Since we all rely on money to survive, Ms Pettifor argues banks have an obligation to lend money at reasonable rates of interest to businesses and individuals that will use that money to grow the economy in productive, sustainable ways.

And that, she says, is not happening.

Since the 1980s, western governments have subscribed to the ‘neoclassical’ or ‘neoliberal’ school of economic thought, which maintains businesses, including banks, should be left to their own devices, and the ‘invisible hand’ of the market will ensure everything works out for the best.

She calls this a “collection of plausible fantasies – an ideology – that has enriched the already rich, and systematically replaced more democratic policies and financial management”.

Neoliberal governments place no limit on how much interest banks can charge, or whom they lend to and for what purpose.

The result, she says, is “usurious” rates of interest, and money being ploughed into speculative assets such as property, rather than productive, sustainable activities that create jobs.

Housing bubbles

Ms Pettifor’s position on mortgage lending is especially relevant to Australia, where an insatiable appetite among individuals to borrow and banks to lend has pushed property prices to frightening levels.

The result is that Australian banks lend far more money out in home loans than they do in business loans.

In 2016, for example, the Commonwealth Bank had $436 billion worth of home loans on its books, compared to $211 billion worth of business and corporate loans.

In other words, two thirds of CBA’s lending goes into “unproductive” property, and just a third goes into productive, job-creating business activity.

Ms Pettifor proposes two simple solutions. The first is to force banks to charge lower rates of interest on business loans than on home loans – the reverse of the current situation.

The second is to adopt the German system for setting loan-to-value ratios.

“In Germany,” she writes, “mortgages are not offered on the current value of a property, as happens in the Anglo-Saxon economies. Instead, under Article 16 of the Pfandbrief Act, a prudent assessment of ‘long-term, permanent features of the property, normal regional market situations, as well as the present and possible alternative uses’.”

The result, she says, is “lower valuation of German property, lower credit requirements, and more stable property prices”.

Radical or moderate?

Perhaps the most controversial proposal in the book is that governments should limit the free movement of capital – through a so-called “Tobin tax” on foreign capital – and re-introduce exchange rate controls.

The free movement of capital is a principal pillar of globalisation, but Ms Pettifor argues it has benefitted rich countries at the expense of poor ones.

ann pettifor

Ann Pettifor is not afraid to challenge the economic status quote.

“While trade and labour invariably face barriers to movement – physical, economic and political – in our globalised economy, finance faces virtually no barriers.
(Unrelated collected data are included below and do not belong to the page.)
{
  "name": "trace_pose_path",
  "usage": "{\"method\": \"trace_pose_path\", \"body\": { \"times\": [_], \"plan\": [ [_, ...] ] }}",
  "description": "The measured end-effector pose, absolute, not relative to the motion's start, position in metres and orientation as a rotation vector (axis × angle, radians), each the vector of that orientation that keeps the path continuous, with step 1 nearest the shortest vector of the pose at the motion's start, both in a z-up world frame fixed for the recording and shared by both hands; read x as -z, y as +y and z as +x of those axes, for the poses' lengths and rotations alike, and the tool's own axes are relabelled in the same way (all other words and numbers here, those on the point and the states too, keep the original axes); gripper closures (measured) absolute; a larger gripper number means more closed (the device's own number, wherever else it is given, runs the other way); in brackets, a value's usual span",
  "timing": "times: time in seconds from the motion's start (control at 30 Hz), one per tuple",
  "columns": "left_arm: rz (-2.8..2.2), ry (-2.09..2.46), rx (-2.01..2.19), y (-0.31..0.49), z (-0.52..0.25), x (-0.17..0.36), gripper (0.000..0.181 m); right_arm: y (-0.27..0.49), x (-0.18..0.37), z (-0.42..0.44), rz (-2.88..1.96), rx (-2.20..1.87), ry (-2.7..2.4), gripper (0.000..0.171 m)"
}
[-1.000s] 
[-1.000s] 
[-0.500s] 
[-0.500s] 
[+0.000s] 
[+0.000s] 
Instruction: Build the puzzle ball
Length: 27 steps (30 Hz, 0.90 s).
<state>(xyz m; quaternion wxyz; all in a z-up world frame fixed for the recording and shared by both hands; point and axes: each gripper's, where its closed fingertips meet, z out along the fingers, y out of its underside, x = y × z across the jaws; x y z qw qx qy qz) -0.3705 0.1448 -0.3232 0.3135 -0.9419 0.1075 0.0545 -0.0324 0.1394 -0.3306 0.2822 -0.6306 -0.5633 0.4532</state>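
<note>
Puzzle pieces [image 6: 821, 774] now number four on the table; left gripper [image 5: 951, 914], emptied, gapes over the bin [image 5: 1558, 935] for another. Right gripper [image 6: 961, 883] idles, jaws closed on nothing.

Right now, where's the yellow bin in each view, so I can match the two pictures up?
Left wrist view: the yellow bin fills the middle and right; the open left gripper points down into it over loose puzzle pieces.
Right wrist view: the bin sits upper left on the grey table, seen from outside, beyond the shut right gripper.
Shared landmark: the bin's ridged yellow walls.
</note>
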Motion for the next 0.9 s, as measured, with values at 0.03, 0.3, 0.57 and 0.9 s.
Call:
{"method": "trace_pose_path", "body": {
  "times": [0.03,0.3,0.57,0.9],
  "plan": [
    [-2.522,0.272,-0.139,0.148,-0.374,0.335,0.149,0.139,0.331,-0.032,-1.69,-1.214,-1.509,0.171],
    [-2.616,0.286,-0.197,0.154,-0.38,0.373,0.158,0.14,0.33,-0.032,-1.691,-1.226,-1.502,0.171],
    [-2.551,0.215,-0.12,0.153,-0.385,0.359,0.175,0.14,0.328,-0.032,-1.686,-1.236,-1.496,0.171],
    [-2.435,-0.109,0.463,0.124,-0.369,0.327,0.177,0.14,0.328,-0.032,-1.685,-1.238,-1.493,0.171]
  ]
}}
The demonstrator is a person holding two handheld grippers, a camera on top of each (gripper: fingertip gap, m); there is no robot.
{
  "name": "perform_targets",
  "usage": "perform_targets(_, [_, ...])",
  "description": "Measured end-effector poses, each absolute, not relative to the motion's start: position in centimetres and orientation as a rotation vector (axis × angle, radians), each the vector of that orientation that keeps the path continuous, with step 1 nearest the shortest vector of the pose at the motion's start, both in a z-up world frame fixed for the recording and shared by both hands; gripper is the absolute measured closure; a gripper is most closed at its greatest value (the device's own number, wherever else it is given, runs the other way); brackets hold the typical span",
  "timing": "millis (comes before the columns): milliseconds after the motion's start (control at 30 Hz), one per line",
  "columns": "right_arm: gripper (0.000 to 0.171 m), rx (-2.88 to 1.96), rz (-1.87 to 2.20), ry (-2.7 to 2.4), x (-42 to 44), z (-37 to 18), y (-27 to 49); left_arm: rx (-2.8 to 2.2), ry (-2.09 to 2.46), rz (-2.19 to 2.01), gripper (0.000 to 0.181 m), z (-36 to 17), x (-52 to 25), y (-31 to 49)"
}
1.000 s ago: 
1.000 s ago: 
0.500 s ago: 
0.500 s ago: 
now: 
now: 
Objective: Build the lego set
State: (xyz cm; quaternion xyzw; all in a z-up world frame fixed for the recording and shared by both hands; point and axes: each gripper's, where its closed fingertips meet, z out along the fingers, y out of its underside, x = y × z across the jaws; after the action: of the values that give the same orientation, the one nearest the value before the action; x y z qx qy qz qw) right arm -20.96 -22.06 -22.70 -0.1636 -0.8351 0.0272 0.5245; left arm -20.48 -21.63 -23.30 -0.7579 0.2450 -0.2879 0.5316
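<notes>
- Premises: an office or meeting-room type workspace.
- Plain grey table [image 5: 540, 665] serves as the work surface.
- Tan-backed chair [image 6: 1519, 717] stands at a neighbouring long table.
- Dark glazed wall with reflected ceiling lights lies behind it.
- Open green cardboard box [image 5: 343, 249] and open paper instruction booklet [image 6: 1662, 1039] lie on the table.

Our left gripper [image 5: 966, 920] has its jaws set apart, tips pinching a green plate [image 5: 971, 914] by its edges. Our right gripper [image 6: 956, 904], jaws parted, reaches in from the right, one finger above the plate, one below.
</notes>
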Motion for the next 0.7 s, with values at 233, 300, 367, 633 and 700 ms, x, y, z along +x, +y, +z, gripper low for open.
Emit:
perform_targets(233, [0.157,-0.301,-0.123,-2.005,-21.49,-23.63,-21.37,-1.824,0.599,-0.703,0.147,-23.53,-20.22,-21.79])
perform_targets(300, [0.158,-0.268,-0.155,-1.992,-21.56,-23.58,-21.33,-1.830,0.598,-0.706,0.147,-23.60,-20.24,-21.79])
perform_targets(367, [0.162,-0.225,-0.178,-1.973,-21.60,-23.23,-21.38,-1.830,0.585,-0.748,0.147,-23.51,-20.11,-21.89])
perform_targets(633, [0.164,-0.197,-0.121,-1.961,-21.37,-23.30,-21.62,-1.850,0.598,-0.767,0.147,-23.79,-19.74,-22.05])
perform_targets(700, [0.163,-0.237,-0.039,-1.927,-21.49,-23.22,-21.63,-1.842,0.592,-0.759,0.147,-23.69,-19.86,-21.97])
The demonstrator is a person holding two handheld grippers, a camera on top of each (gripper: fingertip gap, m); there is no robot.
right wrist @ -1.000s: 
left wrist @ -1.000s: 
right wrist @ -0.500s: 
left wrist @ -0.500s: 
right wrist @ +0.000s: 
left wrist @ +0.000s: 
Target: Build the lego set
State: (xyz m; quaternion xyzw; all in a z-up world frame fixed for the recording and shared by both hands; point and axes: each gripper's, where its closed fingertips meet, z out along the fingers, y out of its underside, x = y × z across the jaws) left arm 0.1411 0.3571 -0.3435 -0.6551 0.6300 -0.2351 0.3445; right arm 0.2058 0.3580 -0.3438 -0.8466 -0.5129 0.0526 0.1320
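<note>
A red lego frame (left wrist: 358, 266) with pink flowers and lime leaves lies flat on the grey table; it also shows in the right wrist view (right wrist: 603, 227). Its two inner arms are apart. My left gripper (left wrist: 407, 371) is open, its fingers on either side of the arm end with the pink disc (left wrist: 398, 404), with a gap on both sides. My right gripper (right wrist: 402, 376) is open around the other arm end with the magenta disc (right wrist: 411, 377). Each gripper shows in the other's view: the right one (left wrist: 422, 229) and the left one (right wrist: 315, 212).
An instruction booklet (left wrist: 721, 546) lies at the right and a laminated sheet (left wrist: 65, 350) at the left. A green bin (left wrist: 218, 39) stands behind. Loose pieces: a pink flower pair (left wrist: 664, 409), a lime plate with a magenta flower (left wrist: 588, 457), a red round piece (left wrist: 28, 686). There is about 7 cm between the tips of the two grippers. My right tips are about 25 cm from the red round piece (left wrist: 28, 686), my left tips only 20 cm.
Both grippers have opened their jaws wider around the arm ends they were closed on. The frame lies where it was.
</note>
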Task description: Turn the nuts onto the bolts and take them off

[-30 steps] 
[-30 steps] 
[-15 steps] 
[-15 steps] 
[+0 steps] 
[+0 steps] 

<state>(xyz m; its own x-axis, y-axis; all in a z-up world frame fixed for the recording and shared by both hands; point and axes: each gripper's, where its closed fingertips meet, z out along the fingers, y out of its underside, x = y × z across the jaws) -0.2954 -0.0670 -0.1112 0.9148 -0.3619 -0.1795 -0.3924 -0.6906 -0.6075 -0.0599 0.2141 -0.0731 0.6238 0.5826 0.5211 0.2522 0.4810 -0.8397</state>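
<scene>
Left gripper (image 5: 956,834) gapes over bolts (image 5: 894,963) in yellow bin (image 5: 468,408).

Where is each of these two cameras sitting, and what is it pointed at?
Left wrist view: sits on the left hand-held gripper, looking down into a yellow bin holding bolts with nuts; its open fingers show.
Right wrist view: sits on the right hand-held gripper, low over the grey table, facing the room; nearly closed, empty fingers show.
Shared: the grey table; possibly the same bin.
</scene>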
Finance, therefore, enjoys an absolute advantage over trade and labour,” she writes.

Ms Pettifor also proposes the adoption of a sort of global central bank called the International Clearing Union, to manage flows of money between states – a complicated, fascinating idea that was dreamt up by the most influential economist of his age, John Maynard Keynes.

The ICU almost became a reality in 1944, but was vetoed by the US.

There is much in this book that conventional economic thinkers will dismiss as radical. But most of Ms Pettifor’s ideas are based on Keynesian economics, which until the 1980s was the dominant school.

Given neoliberalism has so spectacularly failed us by leading to the global financial crisis, it seems only sensible to at least consider bold alternatives.